Contraindications & When to Consult a Doctor

The following groups should avoid these therapies without medical supervision:

• Peptides (BPC-157):
  • Patients with active infections (peptides may mask symptoms).
  • Those on blood thinners (risk of hemorrhage in tendon injuries).
  • Pregnant women (no safety data).
• Psilocybin Therapy:
  • Individuals with personal/family history of psychosis (increases schizophrenia-like symptoms risk).
  • Those on SSRIs/MAOIs (combined use can trigger serotonin syndrome).
  • People with uncontrolled hypertension (psilocybin may spike blood pressure).
• Testosterone Replacement:
  • Men with prostate cancer (testosterone fuels tumor growth).
  • Those with sleep apnea (TRT worsens obstructive sleep apnea).
  • Individuals with untreated high cholesterol (TRT may further raise LDL).

Seek emergency care if:

• After peptide use: Severe joint swelling or chest pain (possible tendon rupture or myocarditis).
• After psilocybin: Agitation, rapid heartbeat, or confusion (signs of serotonin syndrome).
• After TRT: Erectile dysfunction worsening or leg swelling (possible deep vein thrombosis).
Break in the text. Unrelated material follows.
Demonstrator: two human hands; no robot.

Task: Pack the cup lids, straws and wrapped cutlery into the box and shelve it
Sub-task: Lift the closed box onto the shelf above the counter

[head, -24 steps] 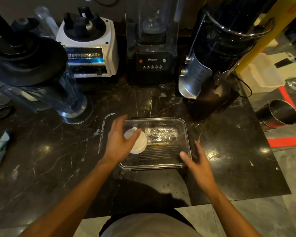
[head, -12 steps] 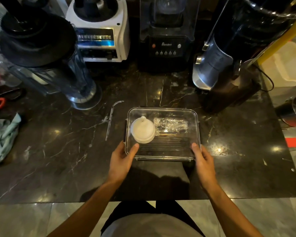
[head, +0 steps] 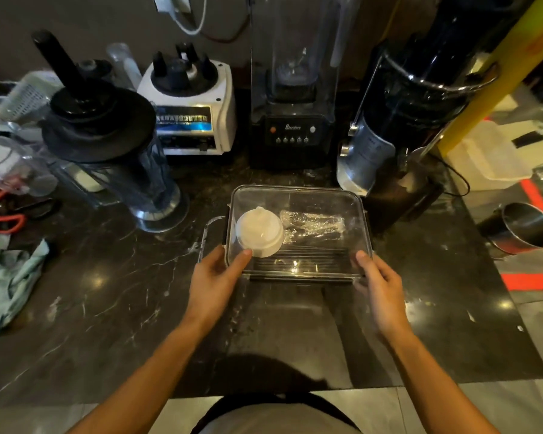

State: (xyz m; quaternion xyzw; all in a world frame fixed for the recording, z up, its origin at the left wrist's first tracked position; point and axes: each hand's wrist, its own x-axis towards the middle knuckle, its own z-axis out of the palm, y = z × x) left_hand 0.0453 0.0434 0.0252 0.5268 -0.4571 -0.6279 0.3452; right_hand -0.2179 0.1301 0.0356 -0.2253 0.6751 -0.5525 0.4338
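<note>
A clear plastic box (head: 298, 188) is in the middle of the dark marble counter (head: 107, 308). Inside it lie a stack of white cup lids (head: 259, 231) at the left, cutlery wrapped in clear film (head: 314, 225) at the back right, and dark straws (head: 301, 256) along the near side. My left hand (head: 213, 277) grips the near left corner, thumb over the rim. My right hand (head: 380, 286) grips the near right corner. The box casts a shadow below its near edge and looks slightly raised.
Blenders stand behind the box: a jug with a black lid (head: 107, 158), a white base (head: 188, 114), a black unit (head: 292, 120) and a dark juicer (head: 405, 120). A steel cup (head: 527, 227) sits right. A cloth (head: 10, 277) and scissors (head: 3, 214) lie left. A thin clear plastic piece (head: 206, 233) lies beside the box.
My left hand left the cup lids and took the near left corner. My right hand closed on the near right corner. The box now seems lifted a little.
</note>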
The Road Ahead: What Makary’s Exit Means for Patients

Makary’s resignation is less about his departure and more about the systemic failures he exposed. His advocacy for pre-market validation studies (funded by Congress, not pharma) could reshape drug approvals—but only if policymakers act. In the meantime:

• For peptides: The FDA may soon crack down on DTC sales, but until then, patients should treat them as “experimental” and avoid self-diagnosis.
• For psychedelics: The U.S. Will likely lead in approvals, but Europe may follow by 2029. Therapist training programs are expanding, but access remains limited.
• For TRT: The FDA’s delay is a public health safeguard. Men over 65 should prioritize lifestyle interventions (diet, exercise) over testosterone supplements.

Makary’s legacy may lie in his unflinching honesty about medicine’s limitations. As he stated in his interview: “We’re not curing aging. We’re managing symptoms.” The challenge now is ensuring that innovation doesn’t outpace ethics—or patient safety.

References

• [1] JAMA Internal Medicine (2023). “Testosterone Therapy and Cognitive Function in Older Men.” DOI: 10.1001/jamainternmed.2023.4567
• [2] CDC Morbidity and Mortality Weekly Report (2024). “Cardiovascular Risks of Testosterone Replacement in Men ≥65.” MMWR Report
• [3] Nature Medicine (2025). “Genetic Predictors of Psilocybin Efficacy in Depression.” DOI: 10.1038/s41591-025-02876-9
• FDA Briefing Document (2026). “Accelerated Approval Pathway: Risks and Mitigations.” FDA Link
• European Medicines Agency (EMA) (2026). “Psychedelic Therapies: Current Status.” EMA Overview

Disclaimer: This article is for informational purposes only and not medical advice. Always consult a healthcare provider before starting any new treatment.